Я отошла от окошка и села на лавку, специально, видимо, предназначенную для таких, как я, проблемных визитеров. Через десять минут подошел высокий мужчина в дорогом синем костюме с галстуком. Судя по всему, его предки эмигрировали в США из Южной Индии. Прицепиться мне было не к чему – как и я, он был темнокожим индоевропеоидом. Я было поднялась с места, но он остановил меня. Ему принесли стул, и он уселся напротив.
– Вы – Воронова Эвридика Петровна. – Это даже не был вопрос, ведь все мои документы лежали в синей папке у него на коленях.
– Да, это я, – я подтвердила сказанное.
– Вы получите визу в США, госпожа Воронова. Но я должен поставить вас в известность, что в вашей анкете имеется как минимум одна серьезная ошибка.
– Какая ошибка?
Конечно, я могла случайно что-то напутать: пропустить букву или записать что-то не на ту строку. Но о какой серьезной ошибке идет речь?
– Вот, вы указываете, что у вас нет родственников, проживающих в Соединенных Штатах Америки, – он показал пальцем на строку в анкете.
– Правильно. У меня нет там родственников.
Мой собеседник покачал головой.
– Есть.
– И кто же?! – Мне даже стало интересно.
– Ваш отец, Петр Воронов, постоянно проживает в США!
Я – тигре!
Итак, я улетала. В машине по дороге в Шереметьево Батый ответил на мои вопросы. Я узнала, что обо мне не просто так очень заботились все эти годы. Я также узнала и о том, что мне очень много врали. Мне не к кому иметь претензии. Я должна быть только благодарна. Но мне все равно все это очень странно. Я никак не могла поверить, что у меня есть живой отец, спасенный из афганского плена американцами. Я понимала, разумеется, что имелись веские причины, по которым он не решился вернуться домой, не мне его судить. Теперь мне стало известно, что изначально благодаря ему меня взял под свое крыло его давний друг Тумэнбаатар Орчибатов, он же Батый, он же Чингизхаим, как звали его совсем уж близкие друзья в Израиле и на Брайтон-Бич. Благодаря простой случайности Батый наткнулся на меня, избитую в собственном подъезде, именно в тот день, в тот час и в ту минуту, когда шел именно ко мне домой.
Я не знала, как встречусь со своим отцом и как забуду тот страшный гроб, в котором, как выяснилось, лежали бараньи кости. Батый купил мне билет в бизнес-класс. Очень дорого, но в день вылета других мест уже не было. Мы боялись московских пробок и приехали заранее, даже раньше, чем началась регистрация. Но вот я получила посадочный талон вместе с приглашением в бизнес-зал аэропорта и прошла паспортный контроль.

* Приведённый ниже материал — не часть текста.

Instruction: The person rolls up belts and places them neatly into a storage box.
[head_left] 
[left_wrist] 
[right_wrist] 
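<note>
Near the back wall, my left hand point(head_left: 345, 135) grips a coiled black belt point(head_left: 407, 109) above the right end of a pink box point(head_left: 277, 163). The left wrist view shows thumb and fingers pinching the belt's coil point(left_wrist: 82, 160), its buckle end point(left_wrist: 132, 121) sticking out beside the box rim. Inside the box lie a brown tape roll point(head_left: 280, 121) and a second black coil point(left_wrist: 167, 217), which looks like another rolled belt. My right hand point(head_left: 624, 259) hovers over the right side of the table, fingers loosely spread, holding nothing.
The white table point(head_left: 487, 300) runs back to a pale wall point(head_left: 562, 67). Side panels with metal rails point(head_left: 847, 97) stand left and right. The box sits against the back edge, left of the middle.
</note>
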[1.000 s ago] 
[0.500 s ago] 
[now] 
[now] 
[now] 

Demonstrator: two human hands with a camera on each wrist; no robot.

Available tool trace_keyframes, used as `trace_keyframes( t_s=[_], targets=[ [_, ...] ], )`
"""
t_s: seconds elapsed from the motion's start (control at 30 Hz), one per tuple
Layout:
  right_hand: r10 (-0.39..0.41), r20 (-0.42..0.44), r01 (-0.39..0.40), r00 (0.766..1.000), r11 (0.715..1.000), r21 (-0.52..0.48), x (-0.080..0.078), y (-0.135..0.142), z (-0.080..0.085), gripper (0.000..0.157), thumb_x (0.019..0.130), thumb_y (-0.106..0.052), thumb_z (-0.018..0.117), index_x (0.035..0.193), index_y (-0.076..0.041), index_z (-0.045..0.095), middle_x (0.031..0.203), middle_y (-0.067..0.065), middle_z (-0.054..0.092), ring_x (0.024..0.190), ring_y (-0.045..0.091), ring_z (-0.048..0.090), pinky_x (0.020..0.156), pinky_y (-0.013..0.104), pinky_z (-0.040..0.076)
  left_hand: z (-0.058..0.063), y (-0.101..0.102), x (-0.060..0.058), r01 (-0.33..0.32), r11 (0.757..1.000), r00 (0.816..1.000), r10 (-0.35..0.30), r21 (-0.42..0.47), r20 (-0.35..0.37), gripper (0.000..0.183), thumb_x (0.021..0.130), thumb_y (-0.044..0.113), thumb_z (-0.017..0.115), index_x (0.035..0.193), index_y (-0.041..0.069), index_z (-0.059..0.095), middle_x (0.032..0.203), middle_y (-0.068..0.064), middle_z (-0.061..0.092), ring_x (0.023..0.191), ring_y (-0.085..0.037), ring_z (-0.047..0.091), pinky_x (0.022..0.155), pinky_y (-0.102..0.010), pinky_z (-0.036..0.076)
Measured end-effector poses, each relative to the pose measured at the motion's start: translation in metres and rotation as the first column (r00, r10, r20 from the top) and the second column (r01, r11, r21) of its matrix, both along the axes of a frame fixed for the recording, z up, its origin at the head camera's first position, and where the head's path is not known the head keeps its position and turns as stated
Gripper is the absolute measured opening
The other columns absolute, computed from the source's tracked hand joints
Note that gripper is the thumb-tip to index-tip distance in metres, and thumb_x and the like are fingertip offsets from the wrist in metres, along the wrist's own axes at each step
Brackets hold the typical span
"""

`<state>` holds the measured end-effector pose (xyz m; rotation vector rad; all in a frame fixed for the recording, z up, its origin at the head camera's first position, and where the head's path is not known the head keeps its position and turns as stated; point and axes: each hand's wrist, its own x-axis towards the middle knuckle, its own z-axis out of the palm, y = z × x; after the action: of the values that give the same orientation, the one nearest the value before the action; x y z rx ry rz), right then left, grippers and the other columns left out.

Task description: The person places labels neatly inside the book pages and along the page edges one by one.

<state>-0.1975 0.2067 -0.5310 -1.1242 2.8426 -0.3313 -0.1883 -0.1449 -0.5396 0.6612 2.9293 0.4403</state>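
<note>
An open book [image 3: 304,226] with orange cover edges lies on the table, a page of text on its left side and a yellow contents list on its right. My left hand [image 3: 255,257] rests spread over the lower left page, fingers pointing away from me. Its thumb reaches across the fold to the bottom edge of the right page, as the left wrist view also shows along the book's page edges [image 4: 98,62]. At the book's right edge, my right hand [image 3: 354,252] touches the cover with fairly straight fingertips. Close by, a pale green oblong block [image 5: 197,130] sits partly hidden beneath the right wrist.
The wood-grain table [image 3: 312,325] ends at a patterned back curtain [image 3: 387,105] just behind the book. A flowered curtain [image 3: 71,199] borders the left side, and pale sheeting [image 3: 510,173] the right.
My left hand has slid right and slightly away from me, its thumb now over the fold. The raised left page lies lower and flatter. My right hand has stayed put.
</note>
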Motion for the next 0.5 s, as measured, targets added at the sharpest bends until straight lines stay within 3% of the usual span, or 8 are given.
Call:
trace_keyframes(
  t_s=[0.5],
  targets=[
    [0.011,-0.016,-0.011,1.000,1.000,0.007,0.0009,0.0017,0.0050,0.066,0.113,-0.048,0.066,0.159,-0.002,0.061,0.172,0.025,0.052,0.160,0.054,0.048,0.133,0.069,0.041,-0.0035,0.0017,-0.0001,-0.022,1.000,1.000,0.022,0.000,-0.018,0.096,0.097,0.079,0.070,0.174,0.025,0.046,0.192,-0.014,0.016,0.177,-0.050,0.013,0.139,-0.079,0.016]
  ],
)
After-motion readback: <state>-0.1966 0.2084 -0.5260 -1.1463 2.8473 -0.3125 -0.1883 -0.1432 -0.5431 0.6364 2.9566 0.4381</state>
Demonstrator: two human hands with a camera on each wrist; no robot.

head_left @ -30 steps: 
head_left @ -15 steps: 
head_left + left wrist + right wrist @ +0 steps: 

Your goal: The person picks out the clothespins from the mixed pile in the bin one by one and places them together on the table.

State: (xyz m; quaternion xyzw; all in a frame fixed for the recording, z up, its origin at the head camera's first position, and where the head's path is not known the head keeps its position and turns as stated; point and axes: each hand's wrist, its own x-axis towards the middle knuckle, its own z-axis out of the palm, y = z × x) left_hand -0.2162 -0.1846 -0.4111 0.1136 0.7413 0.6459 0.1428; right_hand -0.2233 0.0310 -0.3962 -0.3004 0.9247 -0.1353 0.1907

Действительно, зал ожидания для пассажиров бизнес-класса оказался отличным местом, где можно сесть, передохнуть и собраться с мыслями. Обидно только, что плата за право находиться в нем уж больно велика.
Я была изрядно голодна и, налив в бокал холодного белого вина, не удержалась и набрала в тарелку всяких вкусностей: слоеных пирожков с грибами, оливок и пару горстей жареного арахиса. Молодой человек с бейджиком авиакомпании, встретивший меня на входе, сказал, что я могу не беспокоиться и не следить за голосовыми объявлениями. Каждого привилегированного пассажира приглашают на посадку лично. Я села за столик у окна и попыталась расслабиться и ни о чем не думать. Впрочем, ни о чем не думать никогда не получается.